AIM OF THE EXERCISE - Copies of all lines containing the string "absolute" are needed from the data below.

◆ ◆ ◆ ◆

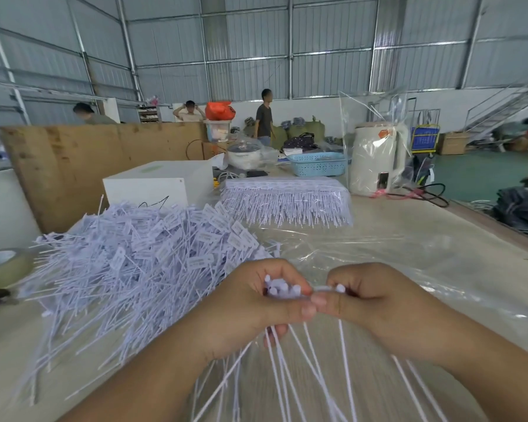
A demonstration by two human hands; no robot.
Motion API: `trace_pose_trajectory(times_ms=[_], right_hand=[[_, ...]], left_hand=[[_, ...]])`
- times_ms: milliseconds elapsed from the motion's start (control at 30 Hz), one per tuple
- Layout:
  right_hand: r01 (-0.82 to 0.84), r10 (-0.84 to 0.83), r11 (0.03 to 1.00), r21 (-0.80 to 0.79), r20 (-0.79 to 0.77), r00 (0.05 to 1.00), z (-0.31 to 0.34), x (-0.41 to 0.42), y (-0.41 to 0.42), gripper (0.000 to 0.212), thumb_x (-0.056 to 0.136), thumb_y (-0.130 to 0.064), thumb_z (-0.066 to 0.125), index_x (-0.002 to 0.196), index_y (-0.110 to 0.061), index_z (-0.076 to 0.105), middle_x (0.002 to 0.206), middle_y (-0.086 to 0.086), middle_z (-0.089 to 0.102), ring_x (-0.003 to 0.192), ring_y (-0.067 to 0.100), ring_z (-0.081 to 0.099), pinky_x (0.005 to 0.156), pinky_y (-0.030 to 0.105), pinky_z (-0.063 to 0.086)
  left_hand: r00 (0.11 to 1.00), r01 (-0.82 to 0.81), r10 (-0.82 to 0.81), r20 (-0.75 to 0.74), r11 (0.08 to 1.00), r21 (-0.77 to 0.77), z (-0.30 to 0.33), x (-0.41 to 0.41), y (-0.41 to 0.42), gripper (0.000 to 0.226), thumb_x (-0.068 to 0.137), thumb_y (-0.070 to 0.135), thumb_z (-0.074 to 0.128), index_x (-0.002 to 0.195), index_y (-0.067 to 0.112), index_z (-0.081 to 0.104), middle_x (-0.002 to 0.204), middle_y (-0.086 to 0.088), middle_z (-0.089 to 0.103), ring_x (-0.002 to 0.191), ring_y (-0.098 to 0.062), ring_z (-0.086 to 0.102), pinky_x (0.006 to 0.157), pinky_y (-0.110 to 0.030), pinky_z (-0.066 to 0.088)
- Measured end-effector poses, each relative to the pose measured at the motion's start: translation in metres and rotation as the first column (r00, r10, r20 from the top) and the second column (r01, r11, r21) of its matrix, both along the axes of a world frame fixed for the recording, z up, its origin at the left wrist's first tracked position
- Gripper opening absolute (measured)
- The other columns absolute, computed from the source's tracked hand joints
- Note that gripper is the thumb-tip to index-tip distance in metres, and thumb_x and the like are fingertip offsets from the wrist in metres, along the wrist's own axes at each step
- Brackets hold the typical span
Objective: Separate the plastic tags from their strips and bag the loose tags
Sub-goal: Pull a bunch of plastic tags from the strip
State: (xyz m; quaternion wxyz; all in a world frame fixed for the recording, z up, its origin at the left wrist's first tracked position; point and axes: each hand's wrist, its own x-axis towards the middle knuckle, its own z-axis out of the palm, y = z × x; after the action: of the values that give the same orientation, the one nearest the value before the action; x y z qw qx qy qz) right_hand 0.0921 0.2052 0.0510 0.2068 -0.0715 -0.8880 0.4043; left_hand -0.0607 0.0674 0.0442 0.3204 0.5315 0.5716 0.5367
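Near the table's (439, 226) front edge, the left hand (250, 306) grips a strip (282, 290) of tags, tails hanging down; the right hand (375, 303) pinches its end tag (339, 288). Loose tags (141, 254) heap at the left, stacked strips (287, 196) lie farther back, and a clear bag (393, 254) lies flat to the right.

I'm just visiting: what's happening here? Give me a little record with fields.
place: warehouse worktable under clear plastic sheet
left hand: grips a bunch of tag heads
right hand: pinches one tag at the bunch's end
held tags: tails hang toward the person
loose pile: left of the hands
unseparated strips: stacked behind
bag: cannot tell which
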Motion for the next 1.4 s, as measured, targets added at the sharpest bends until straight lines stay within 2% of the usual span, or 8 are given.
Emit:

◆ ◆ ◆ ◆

ANSWER FOR THIS EXERCISE -
- Gripper opening absolute (measured)
- The other columns absolute, computed from the source's tracked hand joints

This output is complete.